### Task directions
With the line containing "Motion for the" as the starting point, output the remaining lines of the data exactly as they are, through the last.

####

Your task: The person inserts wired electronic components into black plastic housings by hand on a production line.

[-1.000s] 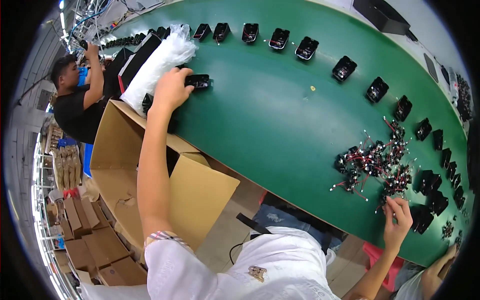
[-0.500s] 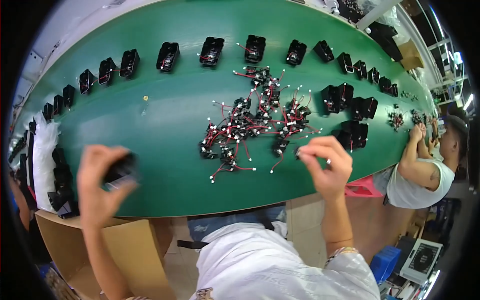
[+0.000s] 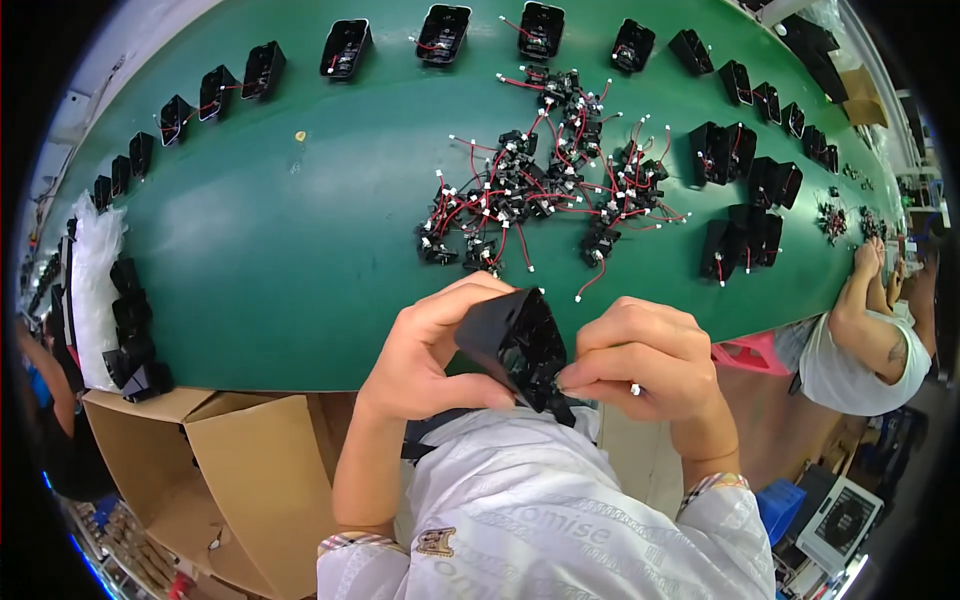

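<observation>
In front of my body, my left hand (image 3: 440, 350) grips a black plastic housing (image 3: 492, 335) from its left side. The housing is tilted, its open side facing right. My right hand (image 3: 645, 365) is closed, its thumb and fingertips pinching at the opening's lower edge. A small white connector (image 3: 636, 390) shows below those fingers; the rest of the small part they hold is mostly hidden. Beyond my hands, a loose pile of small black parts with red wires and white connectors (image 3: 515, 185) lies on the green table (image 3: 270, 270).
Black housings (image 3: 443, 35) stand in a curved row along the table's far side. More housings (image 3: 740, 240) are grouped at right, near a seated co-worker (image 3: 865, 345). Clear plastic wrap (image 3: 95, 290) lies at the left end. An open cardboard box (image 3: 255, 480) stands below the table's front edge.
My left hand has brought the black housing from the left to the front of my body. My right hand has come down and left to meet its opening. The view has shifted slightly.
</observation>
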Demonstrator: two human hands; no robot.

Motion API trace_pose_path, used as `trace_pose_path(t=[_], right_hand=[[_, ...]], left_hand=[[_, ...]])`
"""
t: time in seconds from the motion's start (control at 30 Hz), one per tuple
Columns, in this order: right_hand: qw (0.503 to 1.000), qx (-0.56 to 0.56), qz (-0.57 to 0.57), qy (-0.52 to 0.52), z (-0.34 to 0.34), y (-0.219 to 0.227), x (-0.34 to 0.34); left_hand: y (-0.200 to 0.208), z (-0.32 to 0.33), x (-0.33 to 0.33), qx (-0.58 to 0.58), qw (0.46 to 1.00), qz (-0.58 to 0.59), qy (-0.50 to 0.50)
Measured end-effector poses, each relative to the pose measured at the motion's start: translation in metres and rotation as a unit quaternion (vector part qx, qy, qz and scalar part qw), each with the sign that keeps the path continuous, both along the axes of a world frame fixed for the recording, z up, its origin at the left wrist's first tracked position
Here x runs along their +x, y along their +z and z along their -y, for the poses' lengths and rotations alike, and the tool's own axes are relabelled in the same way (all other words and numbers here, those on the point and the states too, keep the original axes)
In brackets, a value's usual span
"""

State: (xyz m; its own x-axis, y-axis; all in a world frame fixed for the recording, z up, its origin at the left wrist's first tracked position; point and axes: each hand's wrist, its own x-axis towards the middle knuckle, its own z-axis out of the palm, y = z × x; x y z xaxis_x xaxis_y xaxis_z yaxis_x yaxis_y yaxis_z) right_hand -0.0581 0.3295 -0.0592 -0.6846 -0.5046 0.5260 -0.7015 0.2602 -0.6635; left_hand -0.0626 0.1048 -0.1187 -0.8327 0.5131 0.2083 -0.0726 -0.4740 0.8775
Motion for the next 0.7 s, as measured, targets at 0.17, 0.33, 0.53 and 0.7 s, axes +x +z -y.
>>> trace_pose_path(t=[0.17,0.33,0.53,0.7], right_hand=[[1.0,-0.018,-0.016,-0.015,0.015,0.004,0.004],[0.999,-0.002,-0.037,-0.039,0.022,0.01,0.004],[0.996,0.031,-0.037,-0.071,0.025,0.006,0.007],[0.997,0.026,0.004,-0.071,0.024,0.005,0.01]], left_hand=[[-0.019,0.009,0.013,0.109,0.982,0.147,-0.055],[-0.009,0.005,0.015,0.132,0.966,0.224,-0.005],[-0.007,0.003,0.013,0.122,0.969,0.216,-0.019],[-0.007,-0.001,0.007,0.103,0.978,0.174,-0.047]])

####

### Completed exercise
Motion for the next 0.7 s, as measured, targets at 0.17, 0.33, 0.53 and 0.7 s, axes +x +z -y.
>>> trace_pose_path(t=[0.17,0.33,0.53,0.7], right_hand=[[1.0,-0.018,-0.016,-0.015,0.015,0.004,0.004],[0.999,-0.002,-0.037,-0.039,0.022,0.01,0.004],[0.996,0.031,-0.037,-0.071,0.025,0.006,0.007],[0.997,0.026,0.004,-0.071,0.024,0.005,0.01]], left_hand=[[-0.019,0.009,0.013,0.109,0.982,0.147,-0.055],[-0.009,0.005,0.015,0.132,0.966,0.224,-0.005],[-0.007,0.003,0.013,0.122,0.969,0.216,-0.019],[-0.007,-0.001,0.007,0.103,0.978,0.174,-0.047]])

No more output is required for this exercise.